Will Ryan’s campaign song be
“Cruel to Be Kind” … ?
Fifty years and $13 trillion later… I wonder what are the administrative expenses of distributing those funds and who is receiving the salaries and just how are those funds used to help those in “deep poverty”?
Seems to me parsing Paul Ryan like this misses the point. He is a central figure in the Republican Party’s successful effort to replace the American democracy with a plutocracy, and he should be removed from office.
Eh. Every time he falls out of the public spotlight, he scrambles to come up with something, anything, for attention (assurance of relevance). This show has run its course. It has grown stale.
Please, Ayn Ryan a budget wonk?
Only if you belive in fantasy fiction.
Why do remember the first Ryan “budget” being about 30 sheets of paper? That must have been one hell of a budget. I do not recall any publication of said budget though.
Listen to Ryans speech two weeks before the election where he laid out how Obama would effect this country and her poor.Her middle class,and her rich.Then listen to Obamas speech the same day.Ryan…..was correct in everything he prophesied.Listen to his speech.Write down the numbers and match em up.Then listen to Obama.Wrong on everything.Conversation over.We have two ways to go people.One is a nanny state where we tax success and subsidize failure.The other is the American way.
“”Then listen to Obamas speech the same day.Ryan…..was correct in
everything he prophesied.””
Still taking heavy amounts of Psychotropics I see. Only Micheal’s mind can the Republicans be gods and the other people have no clue. But then we have seen that neither does he.
Once more for the Road; Claiming something as factual, does not in fact, make it so. Simply being Troll-parrot for Tush Limburger is no way to go through life.

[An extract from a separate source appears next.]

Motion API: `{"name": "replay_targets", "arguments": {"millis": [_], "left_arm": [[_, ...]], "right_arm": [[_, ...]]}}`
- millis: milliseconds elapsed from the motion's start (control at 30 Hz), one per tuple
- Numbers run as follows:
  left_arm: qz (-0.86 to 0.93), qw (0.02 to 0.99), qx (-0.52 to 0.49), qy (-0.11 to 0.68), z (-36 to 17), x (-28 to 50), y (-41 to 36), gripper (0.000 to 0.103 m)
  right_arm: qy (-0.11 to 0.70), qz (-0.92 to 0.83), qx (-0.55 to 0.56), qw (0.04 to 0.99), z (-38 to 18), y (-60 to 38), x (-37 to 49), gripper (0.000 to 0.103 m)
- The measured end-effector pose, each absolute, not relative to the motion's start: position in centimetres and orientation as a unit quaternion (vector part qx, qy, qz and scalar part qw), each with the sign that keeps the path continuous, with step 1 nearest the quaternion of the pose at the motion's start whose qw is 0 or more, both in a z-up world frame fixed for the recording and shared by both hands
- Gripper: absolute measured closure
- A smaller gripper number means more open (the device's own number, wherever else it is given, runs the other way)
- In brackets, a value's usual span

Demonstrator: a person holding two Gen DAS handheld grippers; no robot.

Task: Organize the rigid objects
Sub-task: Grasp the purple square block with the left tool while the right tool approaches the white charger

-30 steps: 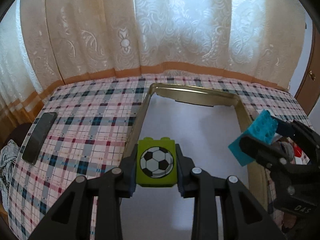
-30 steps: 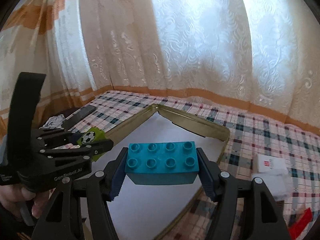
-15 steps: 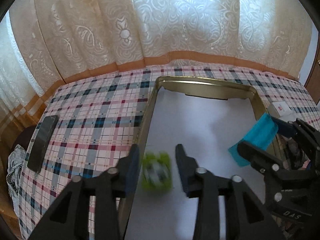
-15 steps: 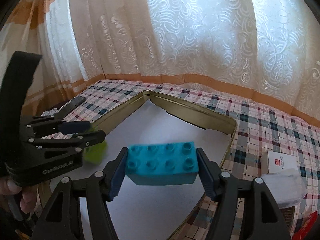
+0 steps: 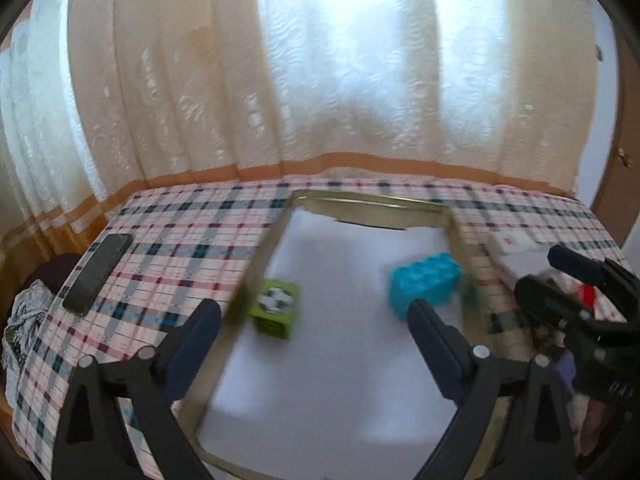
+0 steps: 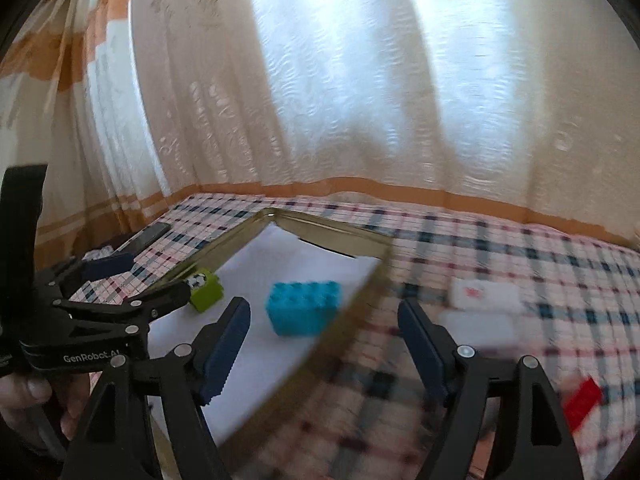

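Two toy blocks lie apart inside the gold-rimmed tray [image 5: 260,264]: green football block [image 5: 276,312] against its left rim, teal studded brick [image 5: 426,284] beside its right rim. Left tool [image 5: 314,340] and right tool [image 6: 324,336] are both spread, holding nothing.
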State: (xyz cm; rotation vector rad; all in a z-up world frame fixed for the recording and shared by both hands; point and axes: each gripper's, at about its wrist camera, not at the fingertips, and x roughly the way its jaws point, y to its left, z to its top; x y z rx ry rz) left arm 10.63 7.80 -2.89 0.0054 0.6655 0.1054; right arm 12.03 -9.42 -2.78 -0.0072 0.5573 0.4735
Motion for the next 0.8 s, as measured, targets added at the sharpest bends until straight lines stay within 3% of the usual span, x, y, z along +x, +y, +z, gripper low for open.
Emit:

Padre if you remember Im not sold on the Rs either.But give the devil their due.They were right.And the left was as wrong as any political bunch has ever been.Listen to the speeches.Amazing how right they were.Though Ryan thought that by this time our economy would be up by 2%.It is actually one tenth of one percent!China over the last 5 years is up 24%.Padre if you are still carrying water for this bunch of morons…….

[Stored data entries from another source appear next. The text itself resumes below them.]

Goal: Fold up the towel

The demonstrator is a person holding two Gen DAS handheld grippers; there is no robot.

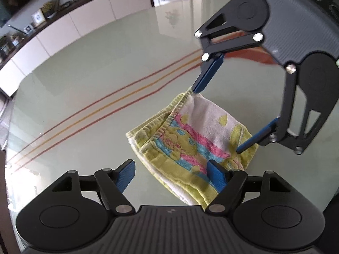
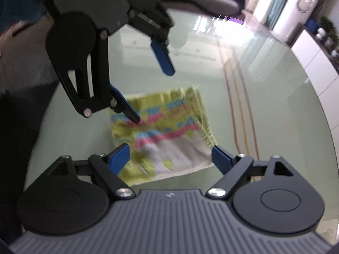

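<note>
A small folded towel (image 1: 190, 139), yellow-green with pink and blue bands and a white part, lies flat on the glass table (image 1: 84, 84). My left gripper (image 1: 171, 169) is open above the towel's near edge. Its right finger (image 1: 215, 175) stands over the cloth and its left finger over bare glass. My right gripper (image 1: 216, 120) comes in from the upper right and is open across the towel's far side, with its tips at the cloth's corner and edge. In the right wrist view the towel (image 2: 169, 127) lies between the wide jaws of my right gripper (image 2: 168, 150), and the left gripper (image 2: 153, 96) hangs open above it.
Red and orange stripes (image 1: 127, 97) run across the table beyond the towel. A long white cabinet (image 1: 84, 17) with small ornaments on top lines the far wall. The table's round rim (image 2: 322, 114) curves on the right, and a person's dark clothing (image 2: 19, 4) is at the left.
</note>
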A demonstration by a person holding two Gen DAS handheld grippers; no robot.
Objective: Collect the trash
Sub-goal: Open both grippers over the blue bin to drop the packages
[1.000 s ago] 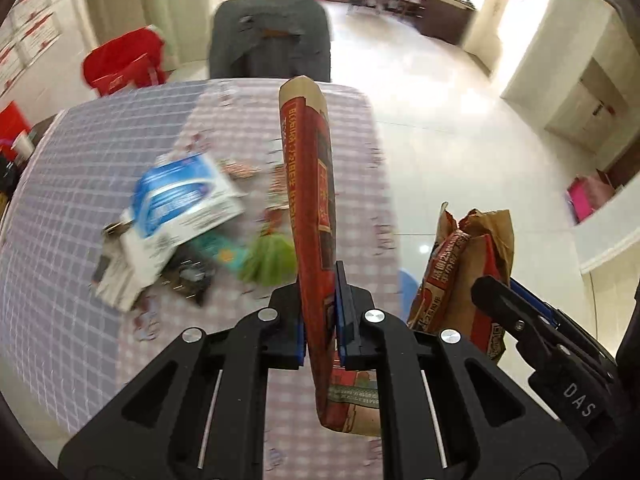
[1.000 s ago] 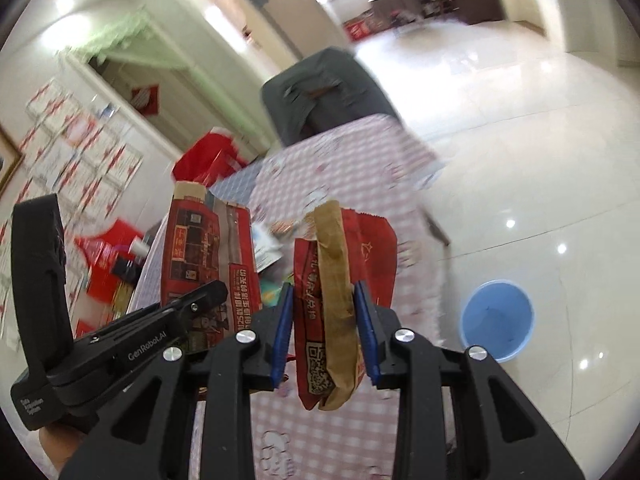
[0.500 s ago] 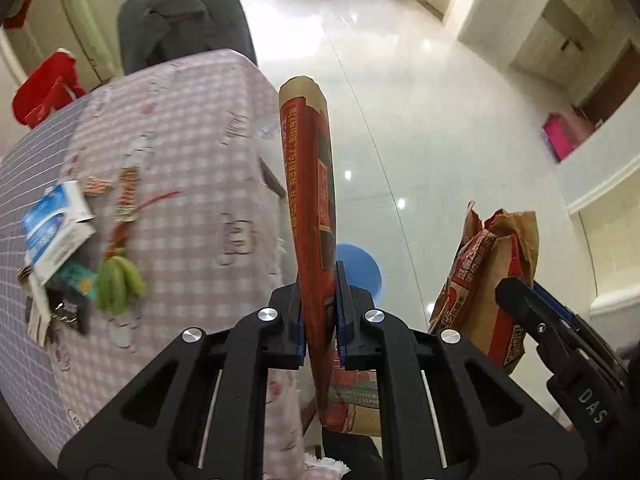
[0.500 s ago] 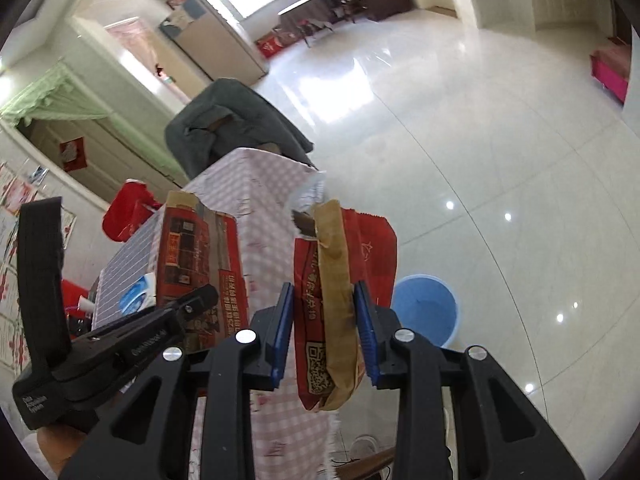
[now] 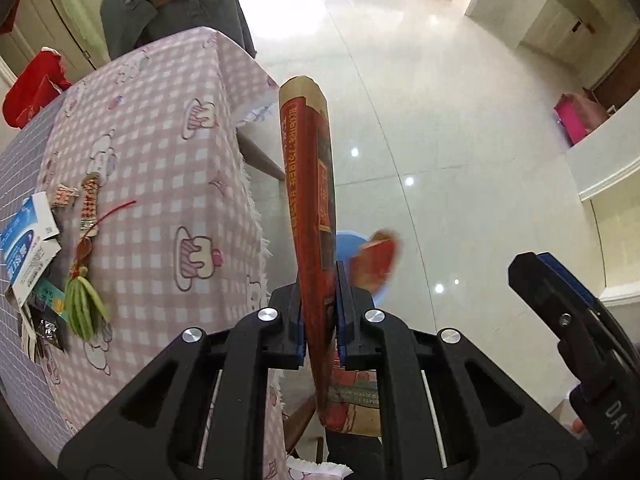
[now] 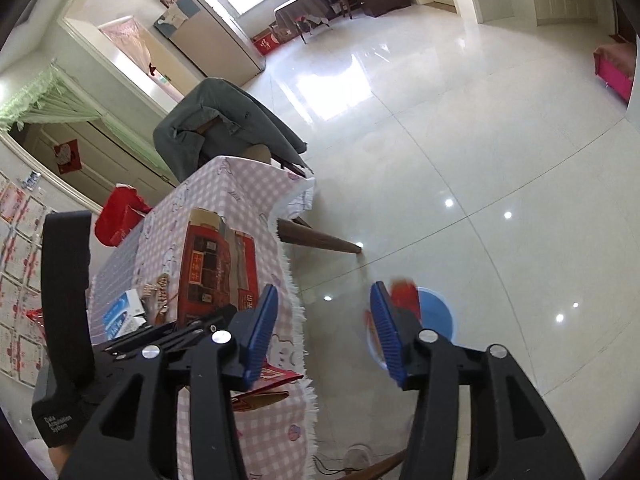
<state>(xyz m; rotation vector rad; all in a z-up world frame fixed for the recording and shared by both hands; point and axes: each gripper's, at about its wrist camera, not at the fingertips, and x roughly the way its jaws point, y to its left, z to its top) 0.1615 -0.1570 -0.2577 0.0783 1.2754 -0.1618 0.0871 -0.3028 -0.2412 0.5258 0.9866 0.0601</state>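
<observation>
A flat red packet (image 5: 308,216) stands upright; a blurred red wrapper (image 5: 374,262) over the blue bin (image 6: 434,312).

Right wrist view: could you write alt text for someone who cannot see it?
The right gripper, jaws just opened and empty, points at a blue bin on the tiled floor, where a blurred red bag is falling. Beside it, the left gripper holds a flat red bag by a checked table.

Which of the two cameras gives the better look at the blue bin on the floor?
The right wrist view: the blue bin shows its rim, partly behind a gripper finger and a blurred red bag. In the left wrist view the bin is mostly hidden by the held red box.
</observation>
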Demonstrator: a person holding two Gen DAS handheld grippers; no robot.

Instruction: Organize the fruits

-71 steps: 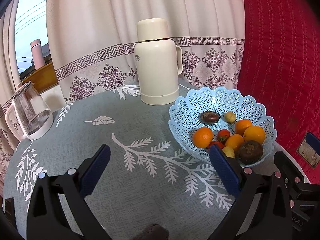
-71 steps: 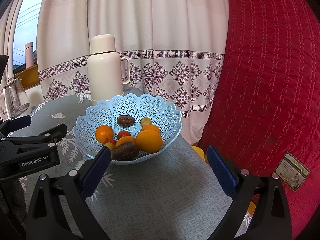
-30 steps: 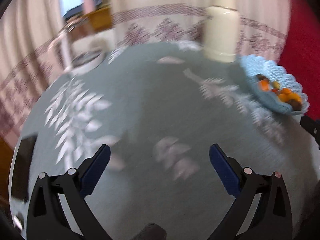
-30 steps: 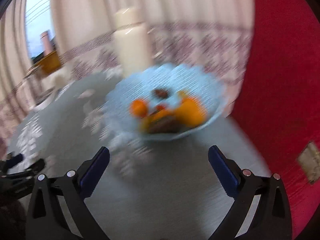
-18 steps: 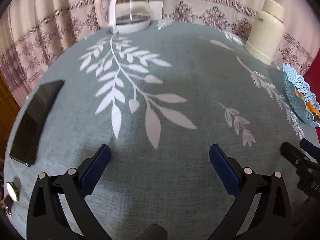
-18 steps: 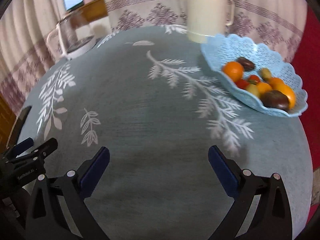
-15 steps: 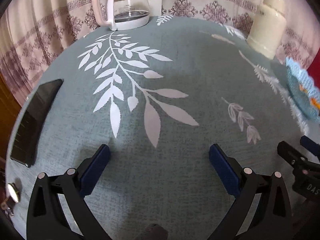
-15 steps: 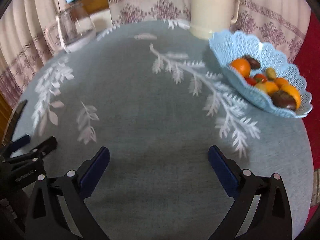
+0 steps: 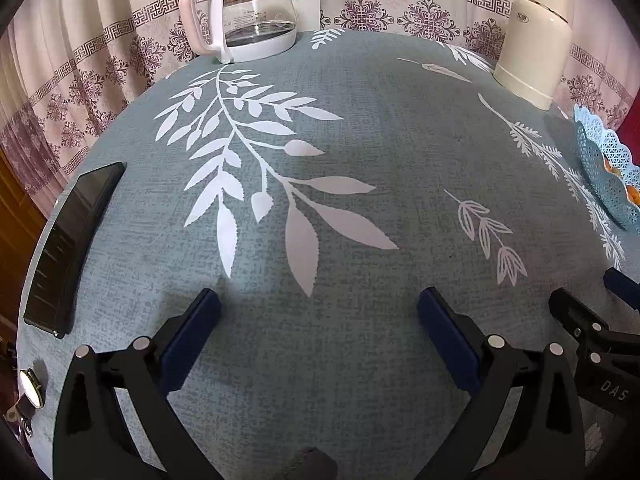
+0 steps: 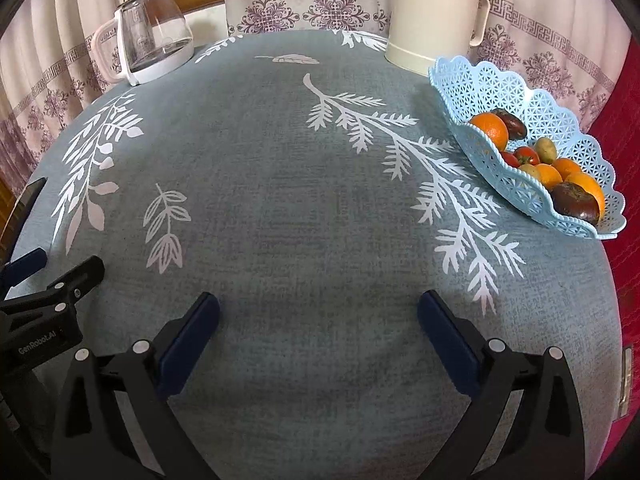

I would have liked to see more context for the $13 Trillion claimed spent over 50 years on poverty. If my math is correct, & the link below is accurate about fed spending, the 50 years from 1964 – 2013 the US spent a total of ~ $66.5 Trillion. $13 Trillion is ~ 20% of that. Is that correct?
http://federal-budget.findthebest.com/
Assumming $13 Trillion is correct & my math is correct – $13 Trillion = $13,000 Billion divided by 50 years = $260 Billion / year. The US pop grew from ~ 200 Million to 300 Million+ in those years. Poverty rate is ~ 10% (??), so $260 Billion would be spent on around 40 Million (? – assumming some above official poverty rate get some of this spending). That would make spending per person ~ $5,000 (? – after admin costs). A family of 3 would get ~ $15,000.
Some of these assumtions / math may very well be wrong. But I think a writer has an obligation in these kinds of stories to dig deeper & give us some context to give a good idea on whether anti-poverty spending is effective or not.
Prague Spring…….I would not try to extrapolate out simplistic gov supplied numbers.It is so much more complicated.Basically we see that money helps.Some would say HELPS to keep the poor quiet and anesthetized.But it does not overcome certain sociologic factors that seem to be becoming more entrenched.